_INFORMATION SUPPLIED_:
____
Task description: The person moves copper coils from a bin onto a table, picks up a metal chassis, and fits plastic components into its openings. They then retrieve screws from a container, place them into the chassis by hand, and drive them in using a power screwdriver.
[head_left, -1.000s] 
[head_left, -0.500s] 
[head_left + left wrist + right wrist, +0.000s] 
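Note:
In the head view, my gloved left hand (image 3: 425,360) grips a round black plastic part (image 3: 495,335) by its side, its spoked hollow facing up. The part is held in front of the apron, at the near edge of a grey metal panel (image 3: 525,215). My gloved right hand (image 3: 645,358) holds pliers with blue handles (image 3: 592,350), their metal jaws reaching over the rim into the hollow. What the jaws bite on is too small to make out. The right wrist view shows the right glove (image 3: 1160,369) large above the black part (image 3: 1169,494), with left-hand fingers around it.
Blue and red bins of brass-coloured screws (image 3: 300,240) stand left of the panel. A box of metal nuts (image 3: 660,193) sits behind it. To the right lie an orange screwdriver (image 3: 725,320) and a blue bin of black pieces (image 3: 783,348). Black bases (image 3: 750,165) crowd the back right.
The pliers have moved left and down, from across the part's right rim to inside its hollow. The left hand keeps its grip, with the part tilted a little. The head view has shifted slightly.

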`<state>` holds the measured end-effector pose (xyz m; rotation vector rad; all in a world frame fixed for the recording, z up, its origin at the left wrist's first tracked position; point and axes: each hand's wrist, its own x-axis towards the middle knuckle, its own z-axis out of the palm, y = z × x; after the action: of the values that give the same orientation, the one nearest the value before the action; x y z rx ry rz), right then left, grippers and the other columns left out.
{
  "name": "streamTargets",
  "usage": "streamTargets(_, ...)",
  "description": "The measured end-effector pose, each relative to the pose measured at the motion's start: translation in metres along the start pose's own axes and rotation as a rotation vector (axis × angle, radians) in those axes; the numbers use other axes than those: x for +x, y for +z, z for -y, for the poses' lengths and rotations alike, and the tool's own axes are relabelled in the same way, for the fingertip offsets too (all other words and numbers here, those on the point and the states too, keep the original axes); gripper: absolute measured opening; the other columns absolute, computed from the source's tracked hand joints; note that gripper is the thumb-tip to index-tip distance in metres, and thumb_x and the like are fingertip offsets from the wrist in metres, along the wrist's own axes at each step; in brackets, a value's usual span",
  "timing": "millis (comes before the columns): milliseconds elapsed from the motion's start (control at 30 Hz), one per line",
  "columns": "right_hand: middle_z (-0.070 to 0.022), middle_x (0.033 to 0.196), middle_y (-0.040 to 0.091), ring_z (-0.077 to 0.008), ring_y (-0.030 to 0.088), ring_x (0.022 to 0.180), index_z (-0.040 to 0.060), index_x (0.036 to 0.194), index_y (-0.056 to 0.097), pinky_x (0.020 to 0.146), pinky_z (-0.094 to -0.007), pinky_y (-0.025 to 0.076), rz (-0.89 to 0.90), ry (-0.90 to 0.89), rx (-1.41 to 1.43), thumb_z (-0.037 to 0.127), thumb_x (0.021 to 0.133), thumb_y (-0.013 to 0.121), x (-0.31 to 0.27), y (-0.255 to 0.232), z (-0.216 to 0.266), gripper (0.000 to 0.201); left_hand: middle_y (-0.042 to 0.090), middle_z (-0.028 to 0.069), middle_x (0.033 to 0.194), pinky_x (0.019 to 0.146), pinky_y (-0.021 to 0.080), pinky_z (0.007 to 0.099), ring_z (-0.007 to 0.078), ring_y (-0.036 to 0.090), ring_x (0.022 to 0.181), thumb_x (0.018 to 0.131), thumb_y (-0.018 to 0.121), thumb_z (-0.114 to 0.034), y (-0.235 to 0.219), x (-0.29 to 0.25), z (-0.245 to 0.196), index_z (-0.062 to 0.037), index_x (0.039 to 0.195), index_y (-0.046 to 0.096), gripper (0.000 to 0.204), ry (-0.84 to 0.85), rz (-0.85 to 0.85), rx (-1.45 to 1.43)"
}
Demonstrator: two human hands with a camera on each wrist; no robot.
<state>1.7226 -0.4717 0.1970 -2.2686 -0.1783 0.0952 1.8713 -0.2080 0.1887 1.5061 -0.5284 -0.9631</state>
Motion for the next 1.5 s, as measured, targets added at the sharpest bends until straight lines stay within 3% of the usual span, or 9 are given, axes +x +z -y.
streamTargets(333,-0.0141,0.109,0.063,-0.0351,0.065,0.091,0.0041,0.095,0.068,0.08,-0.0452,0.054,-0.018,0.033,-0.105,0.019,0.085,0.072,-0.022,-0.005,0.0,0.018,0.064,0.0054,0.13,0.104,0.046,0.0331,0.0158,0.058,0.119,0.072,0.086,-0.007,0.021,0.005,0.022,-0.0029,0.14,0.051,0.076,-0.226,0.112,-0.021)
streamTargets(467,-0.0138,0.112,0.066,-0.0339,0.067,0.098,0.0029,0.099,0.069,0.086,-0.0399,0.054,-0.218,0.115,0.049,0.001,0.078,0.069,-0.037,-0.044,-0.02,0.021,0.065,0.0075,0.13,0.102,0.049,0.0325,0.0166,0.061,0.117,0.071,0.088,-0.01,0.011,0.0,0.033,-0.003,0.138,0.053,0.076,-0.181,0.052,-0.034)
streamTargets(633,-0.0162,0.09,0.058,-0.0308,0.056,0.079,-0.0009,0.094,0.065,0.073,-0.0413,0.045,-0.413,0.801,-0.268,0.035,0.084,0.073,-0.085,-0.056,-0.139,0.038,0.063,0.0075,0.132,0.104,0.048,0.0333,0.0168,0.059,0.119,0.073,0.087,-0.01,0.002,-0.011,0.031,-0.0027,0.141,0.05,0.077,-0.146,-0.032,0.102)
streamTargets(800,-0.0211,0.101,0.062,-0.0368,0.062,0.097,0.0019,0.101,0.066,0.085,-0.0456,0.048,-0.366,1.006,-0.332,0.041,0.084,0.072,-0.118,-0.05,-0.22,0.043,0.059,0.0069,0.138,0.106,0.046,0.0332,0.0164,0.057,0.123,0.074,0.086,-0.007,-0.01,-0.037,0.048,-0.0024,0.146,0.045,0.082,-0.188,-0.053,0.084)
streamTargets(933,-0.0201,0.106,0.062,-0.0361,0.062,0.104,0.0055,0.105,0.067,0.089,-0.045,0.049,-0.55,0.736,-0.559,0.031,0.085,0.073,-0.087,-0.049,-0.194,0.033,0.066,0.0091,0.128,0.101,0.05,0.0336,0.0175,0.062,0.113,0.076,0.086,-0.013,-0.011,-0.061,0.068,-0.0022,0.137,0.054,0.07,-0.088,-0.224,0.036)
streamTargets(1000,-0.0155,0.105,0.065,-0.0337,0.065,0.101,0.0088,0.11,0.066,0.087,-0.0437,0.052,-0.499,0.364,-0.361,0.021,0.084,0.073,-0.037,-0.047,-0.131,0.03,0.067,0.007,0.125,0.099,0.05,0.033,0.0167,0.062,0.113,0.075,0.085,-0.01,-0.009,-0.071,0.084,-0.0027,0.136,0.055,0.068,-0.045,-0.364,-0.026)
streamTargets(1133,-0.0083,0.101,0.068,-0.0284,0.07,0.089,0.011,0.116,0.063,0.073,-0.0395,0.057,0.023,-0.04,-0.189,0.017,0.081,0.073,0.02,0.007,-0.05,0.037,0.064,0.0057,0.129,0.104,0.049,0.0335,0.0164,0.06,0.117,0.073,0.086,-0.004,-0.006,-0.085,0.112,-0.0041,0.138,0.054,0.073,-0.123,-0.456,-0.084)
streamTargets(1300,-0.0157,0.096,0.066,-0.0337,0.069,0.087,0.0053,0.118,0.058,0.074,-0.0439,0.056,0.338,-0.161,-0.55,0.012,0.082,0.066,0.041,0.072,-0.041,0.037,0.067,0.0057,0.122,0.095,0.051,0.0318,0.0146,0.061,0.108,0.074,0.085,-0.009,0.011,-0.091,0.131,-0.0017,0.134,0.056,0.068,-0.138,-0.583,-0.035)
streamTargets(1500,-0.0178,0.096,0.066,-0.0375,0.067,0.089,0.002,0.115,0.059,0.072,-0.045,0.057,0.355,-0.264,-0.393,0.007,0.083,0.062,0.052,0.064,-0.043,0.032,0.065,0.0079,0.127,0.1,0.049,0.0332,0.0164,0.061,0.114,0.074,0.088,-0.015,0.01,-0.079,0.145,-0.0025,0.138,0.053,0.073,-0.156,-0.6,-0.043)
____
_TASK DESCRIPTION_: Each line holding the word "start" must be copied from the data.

_ANSWER FOR THIS EXERCISE_:
  "description": "The measured end-effector pose, each relative to the pose measured at the motion's start: translation in metres along the start pose's own axes and rotation as a rotation vector (axis × angle, radians) in those axes; the numbers use other axes than those: x for +x, y for +z, z for -y, for the poses' lengths and rotations alike, and the tool's own axes are relabelled in the same way, for the fingertip offsets too (all other words and numbers here, those on the point and the states too, keep the original axes); gripper: absolute measured opening; the other columns absolute, computed from the source's tracked hand joints; note that gripper is the thumb-tip to index-tip distance in metres, and thumb_x and the like are fingertip offsets from the wrist in metres, along the wrist's own axes at each step; in brackets, a value's usual span",
  "timing": "millis (comes before the columns): milliseconds elapsed from the motion's start (control at 30 Hz), one per line",

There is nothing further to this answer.